I wonder if someone involved in negotiating the settlement is a Hitchhiker’s Guide fan?

There is the concept of libel per se where no damages are required to be proven:

I would think that Covid-19 would not be considered a “loathsome” disease as that category was designed for leprosy, and I believe some courts adopted it for AIDS.

What makes me call BS on the scenario in the OP is that it just screams Urban Legend. IANAL, but my understanding is that, as mentioned, for a lawsuit to progress there has to be a claim of damages (if even, as UltraVires has pointed out, the claim is to the reputation). Not only does the OP not mention any actual “damages” there seems to be a point made that the motive for the wrong cause of death was for financial gain for the hospital. It seems to me that this is completely irrelevant. It seems to me the court would be completely uninterested why the cause of death was registered incorrectly, only whether or not it was, in fact, in error and, if it was incorrect, what damage the plaintiff suffered because of it.

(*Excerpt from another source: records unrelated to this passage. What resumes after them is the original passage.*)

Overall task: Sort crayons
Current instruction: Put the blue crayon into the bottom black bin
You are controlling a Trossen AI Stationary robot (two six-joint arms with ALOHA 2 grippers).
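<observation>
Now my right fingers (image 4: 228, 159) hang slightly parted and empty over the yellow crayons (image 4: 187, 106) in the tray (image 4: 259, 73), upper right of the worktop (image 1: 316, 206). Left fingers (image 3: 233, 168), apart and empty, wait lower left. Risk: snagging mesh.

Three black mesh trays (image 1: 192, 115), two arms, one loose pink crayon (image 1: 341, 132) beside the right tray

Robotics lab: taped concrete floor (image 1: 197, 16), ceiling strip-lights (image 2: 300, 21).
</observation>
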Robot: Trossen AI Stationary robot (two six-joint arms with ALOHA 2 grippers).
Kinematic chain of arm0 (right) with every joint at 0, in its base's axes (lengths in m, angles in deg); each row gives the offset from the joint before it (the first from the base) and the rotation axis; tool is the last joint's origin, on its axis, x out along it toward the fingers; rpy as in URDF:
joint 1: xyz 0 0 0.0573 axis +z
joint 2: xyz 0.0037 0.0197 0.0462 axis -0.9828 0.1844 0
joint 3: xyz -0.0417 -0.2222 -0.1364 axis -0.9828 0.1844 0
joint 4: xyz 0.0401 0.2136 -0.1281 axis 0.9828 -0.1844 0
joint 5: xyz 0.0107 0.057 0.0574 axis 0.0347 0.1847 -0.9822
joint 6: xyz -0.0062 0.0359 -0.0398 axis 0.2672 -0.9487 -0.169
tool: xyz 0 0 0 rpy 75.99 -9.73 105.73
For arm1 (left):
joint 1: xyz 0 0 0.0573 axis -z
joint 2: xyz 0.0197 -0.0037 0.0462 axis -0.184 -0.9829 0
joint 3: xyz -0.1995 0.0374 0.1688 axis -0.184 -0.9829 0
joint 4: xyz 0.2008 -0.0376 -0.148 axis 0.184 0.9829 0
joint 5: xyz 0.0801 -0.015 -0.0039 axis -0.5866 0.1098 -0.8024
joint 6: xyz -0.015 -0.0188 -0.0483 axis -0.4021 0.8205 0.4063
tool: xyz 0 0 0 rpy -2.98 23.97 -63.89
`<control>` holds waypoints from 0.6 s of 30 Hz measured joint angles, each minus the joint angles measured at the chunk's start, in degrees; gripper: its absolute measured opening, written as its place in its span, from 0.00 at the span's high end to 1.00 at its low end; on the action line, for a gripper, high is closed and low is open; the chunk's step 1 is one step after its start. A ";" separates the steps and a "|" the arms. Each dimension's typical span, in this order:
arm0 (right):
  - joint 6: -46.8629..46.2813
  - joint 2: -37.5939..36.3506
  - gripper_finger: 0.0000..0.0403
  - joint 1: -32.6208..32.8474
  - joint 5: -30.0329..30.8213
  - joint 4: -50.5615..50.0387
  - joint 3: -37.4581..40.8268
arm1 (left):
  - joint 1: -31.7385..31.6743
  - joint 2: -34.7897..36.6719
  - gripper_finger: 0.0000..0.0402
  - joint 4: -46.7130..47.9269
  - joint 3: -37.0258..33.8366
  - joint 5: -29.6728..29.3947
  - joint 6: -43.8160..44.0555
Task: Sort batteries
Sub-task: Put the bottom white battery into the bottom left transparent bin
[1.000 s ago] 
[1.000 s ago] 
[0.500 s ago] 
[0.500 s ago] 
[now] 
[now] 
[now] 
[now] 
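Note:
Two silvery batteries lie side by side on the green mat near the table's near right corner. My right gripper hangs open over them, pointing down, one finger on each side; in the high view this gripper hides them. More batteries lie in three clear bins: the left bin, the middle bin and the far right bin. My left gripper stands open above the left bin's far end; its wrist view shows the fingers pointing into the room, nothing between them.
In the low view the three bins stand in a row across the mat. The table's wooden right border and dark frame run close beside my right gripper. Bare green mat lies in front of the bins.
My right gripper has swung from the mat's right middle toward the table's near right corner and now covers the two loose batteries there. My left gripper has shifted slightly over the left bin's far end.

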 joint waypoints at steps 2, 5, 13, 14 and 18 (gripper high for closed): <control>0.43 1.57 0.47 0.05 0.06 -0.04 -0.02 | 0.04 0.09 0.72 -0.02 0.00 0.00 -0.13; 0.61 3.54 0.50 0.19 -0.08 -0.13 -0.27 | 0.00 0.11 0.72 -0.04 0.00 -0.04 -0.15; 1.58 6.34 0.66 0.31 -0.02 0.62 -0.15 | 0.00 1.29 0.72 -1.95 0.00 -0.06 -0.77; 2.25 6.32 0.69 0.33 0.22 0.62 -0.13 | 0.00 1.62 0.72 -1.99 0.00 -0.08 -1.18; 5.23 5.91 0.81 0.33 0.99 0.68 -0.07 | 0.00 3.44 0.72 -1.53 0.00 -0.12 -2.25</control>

Of course, it is ONLY the motive for the supposed incorrect determination of the cause of death that makes narrative in the OP at all interesting and worth repeating. That is, the supposed fact (financial gain for the hospital) that makes the story interesting is irrelevant to lawsuit. Without the lawsuit, there would be no story.

True. But real life conservatives work exactly the way they do here.

How about this hypothetical scenario?

The deceased died in a car accident, in which the surviving family claim the other driver was at fault. So they sue the other driver (or his insurance company).

But the hospital finds that the deceased was infected with Covid-19 at the time of death, and so lists the cause of death as Covid-19.

So the other driver (and his insurance company) now use that to rebut the plaintiff’s claim that the other driver caused the death. The plaintiff (the deceased driver’s family) lose the case, or maybe are awarded a much smaller judgement than they expected.